(Bloomberg) --

Russian-backed media RT and Sputnik are officially banned in the European Union as of today, as the bloc hardens its stance against Russia’s invasion of Ukraine. 

The restrictions prohibit broadcasting content from the two television channels and their subsidiaries, downloading their apps and sharing their output on social media platforms, according to documents published by the European Commission today. 

“In order to justify and support its aggression of Ukraine, the Russian Federation has engaged in continuous and concerted propaganda actions targeted at EU and neighboring civil society members, gravely distorting and manipulating facts,” the Commission wrote. 

State-controlled media “are essential and instrumental in bringing forward and supporting the aggression against Ukraine and for the destabilization of its neighboring countries,” according to the Commission. “It is necessary to urgently suspend the activities of such media outlets in the EU, until the aggression to Ukraine is put to an end.”

Tech Companies

YouTube, Facebook, Instagram and TikTok all blocked RT and Sputnik from sharing content on the platforms earlier this week.

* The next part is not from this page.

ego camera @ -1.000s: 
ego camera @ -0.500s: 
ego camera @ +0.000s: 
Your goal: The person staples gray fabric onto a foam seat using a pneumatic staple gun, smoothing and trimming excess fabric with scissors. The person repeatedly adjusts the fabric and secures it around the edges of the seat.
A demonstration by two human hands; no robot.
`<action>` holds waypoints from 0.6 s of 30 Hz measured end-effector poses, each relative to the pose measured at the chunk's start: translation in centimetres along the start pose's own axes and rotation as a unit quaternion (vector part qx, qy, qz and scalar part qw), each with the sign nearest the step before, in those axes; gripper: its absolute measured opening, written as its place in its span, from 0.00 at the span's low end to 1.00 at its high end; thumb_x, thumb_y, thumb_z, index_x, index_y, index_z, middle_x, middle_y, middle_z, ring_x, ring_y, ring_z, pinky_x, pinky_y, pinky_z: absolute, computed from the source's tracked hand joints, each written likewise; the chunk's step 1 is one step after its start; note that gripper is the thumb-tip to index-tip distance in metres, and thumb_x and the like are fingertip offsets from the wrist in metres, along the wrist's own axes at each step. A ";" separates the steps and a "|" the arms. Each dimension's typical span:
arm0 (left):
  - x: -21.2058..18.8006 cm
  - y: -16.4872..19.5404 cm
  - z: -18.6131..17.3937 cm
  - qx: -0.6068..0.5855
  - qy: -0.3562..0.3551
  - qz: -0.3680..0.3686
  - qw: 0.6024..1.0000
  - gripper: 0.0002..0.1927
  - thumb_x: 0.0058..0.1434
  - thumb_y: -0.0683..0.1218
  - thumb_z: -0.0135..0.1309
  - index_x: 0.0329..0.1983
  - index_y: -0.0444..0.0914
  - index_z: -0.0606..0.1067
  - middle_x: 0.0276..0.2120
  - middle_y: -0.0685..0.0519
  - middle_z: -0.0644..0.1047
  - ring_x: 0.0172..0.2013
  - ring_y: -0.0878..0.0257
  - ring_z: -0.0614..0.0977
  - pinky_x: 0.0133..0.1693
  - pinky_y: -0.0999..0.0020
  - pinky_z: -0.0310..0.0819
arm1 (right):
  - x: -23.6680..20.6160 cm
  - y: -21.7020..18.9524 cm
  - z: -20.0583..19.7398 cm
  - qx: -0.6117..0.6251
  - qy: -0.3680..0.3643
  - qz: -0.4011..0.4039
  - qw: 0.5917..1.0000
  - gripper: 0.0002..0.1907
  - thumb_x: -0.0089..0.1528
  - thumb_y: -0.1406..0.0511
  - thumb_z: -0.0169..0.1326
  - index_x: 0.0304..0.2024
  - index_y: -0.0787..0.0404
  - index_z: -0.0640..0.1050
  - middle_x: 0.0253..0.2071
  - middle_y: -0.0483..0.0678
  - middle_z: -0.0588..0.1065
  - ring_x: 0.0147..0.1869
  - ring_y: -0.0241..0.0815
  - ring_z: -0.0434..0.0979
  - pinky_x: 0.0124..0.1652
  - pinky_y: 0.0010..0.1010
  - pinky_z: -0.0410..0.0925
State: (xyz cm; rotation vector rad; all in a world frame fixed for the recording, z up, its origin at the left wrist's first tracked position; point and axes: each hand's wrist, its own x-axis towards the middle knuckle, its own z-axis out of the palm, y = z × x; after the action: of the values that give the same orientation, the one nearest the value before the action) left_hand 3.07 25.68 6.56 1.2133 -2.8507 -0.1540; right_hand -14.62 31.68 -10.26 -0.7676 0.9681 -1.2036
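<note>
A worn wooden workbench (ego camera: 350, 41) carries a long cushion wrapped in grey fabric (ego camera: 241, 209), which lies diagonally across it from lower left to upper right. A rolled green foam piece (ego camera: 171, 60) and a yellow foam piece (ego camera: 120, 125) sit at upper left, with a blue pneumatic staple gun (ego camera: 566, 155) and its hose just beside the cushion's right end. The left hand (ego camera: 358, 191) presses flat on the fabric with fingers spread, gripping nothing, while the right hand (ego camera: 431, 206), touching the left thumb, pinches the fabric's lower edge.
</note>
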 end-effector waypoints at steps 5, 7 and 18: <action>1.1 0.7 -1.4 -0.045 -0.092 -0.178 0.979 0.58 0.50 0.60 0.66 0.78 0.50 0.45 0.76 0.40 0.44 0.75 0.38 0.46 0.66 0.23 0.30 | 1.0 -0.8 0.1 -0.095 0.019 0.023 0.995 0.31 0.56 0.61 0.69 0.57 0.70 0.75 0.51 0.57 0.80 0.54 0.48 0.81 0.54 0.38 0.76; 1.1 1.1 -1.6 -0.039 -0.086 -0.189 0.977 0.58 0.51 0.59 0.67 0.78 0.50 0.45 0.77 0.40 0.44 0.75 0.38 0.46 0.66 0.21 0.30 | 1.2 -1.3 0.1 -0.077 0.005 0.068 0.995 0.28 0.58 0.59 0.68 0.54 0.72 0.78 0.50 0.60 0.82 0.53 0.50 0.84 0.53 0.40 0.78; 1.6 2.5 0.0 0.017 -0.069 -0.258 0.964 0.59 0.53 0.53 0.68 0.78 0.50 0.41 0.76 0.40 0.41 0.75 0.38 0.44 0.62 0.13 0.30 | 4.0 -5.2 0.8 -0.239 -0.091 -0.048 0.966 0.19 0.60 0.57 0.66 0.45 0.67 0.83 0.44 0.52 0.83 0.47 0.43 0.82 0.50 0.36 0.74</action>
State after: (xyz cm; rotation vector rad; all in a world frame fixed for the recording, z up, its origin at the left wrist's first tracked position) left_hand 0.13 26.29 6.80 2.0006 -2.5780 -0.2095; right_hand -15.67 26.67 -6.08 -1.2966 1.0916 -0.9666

Twitter added warning labels to content from the Russian state media, while Snapchat stopped running ads on their content. Now, the tech companies will be responsible for stopping this content from spreading across their networks.

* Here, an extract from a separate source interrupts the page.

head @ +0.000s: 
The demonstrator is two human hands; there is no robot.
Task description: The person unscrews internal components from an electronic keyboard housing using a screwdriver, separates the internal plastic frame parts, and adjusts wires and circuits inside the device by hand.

European Commission President Ursula von der Leyen said Sunday the measures, part of a broader package of sanctions, were needed to stop the state from spreading “their lies to justify Putin’s war and to sow division in our union.”

The rules have raised concerns that Russia will retaliate against European media. After Berlin banned RT’s German operation last month, Russia responded by revoking Deutsche Welle’s accreditation, prompting its Moscow bureau to shut.

The EU also faces criticism that the measures restrict freedom of information and expression. An EU official said the restrictions are justified given the context is a war being waged by a country outside the bloc.

“This is not a normal situation, and that’s what makes this case so entirely different from any other restriction on freedom of information,” the official said.